Data Science, Analytics, Deep Learning, and tech products. Publish & share on what I learned.

[DS / ML Back to the Basics Series #1] Statistical implication of Parameter Estimation and Standard Error.

🗒️Related Post: MLE - Maximum Likelihood Estimator

Image: A spoiler for today’s topic

Screenshot 2024-11-07 at 2 43 31 PM

In the first post of DS / ML Back to the Basics series, I would like to go over what does it mean when we do the ‘modeling’, and how do we evaluate if the model is good, or bad. I will use ‘mean estimator’ to explain statistical implications, and cover Simple Linear Regression model in the follow-up post. Maybe ‘mean estimation’ could be seem as very basic concept, but I will focus more on the statistical implication of estimation, and standard error.

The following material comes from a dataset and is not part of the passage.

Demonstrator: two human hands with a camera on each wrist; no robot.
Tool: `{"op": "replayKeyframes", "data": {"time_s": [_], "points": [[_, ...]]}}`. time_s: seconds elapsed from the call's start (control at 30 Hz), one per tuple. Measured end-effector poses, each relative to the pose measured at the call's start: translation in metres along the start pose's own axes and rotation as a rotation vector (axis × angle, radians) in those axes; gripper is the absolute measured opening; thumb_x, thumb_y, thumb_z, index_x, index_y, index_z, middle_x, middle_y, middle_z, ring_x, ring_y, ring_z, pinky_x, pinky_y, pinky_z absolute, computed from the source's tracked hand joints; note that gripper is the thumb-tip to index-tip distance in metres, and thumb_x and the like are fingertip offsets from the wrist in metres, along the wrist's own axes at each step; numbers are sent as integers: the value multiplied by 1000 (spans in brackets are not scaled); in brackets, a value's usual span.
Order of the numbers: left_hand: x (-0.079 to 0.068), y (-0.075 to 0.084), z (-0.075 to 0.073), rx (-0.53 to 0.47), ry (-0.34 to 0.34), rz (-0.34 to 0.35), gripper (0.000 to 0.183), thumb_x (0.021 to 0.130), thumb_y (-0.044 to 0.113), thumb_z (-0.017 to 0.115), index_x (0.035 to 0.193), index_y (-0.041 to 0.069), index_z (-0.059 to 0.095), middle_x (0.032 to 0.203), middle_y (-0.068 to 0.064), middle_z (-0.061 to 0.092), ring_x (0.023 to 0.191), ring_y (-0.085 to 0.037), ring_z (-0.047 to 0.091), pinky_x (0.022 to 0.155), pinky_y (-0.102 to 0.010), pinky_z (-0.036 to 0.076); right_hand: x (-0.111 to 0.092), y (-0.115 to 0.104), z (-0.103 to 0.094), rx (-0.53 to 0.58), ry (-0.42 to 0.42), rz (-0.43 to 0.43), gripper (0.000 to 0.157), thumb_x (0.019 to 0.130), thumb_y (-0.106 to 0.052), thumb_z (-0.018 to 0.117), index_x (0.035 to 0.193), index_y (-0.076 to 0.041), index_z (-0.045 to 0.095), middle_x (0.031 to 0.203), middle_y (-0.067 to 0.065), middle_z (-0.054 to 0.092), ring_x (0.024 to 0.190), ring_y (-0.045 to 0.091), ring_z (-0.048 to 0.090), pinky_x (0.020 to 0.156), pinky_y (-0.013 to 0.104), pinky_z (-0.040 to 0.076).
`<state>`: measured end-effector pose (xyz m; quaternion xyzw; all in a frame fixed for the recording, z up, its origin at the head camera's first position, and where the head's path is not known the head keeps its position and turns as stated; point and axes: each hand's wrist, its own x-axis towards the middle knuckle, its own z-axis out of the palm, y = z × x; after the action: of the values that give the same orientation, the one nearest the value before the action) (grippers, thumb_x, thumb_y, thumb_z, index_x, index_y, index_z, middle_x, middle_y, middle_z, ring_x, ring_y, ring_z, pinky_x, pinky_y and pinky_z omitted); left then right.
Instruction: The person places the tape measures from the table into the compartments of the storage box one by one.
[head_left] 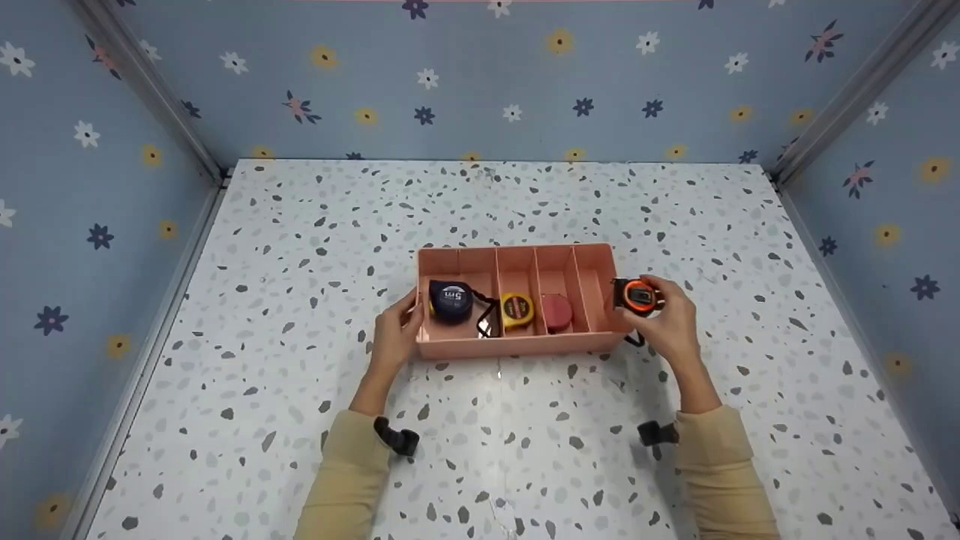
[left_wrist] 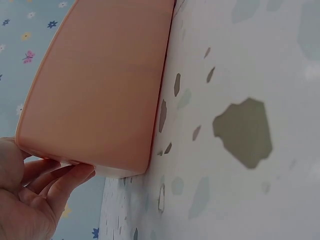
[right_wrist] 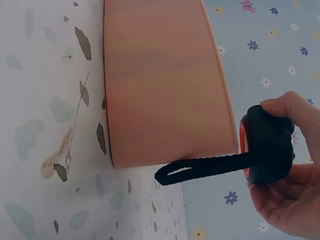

What does is mean to do ‘modeling?’

When I was an undergraduate student, I learned about a variety of machine learning models that were transforming the field. I was trained to implement these models in Python and apply them to sample datasets. It felt like magic: you write code, input training data, train the model, and it predicts the result.

However, after working as a full-time product manager in the IT industry for three years, I discovered that in real-world business scenarios, simply applying these models rarely works as expected.

Through my experience in ML projects in an AI lab, collaborating with data scientists as a product manager, and studying statistical analysis in depth, I now understand that this happens when predictive models are used without understanding the implications behind them. Modeling is not about building a magical pipeline that produces perfect outputs just because the model is the latest and most advanced. It’s about 1) effectively predicting real-world statistical patterns, 2) using a sample dataset that ideally reflects those patterns, and 3) minimizing possible errors.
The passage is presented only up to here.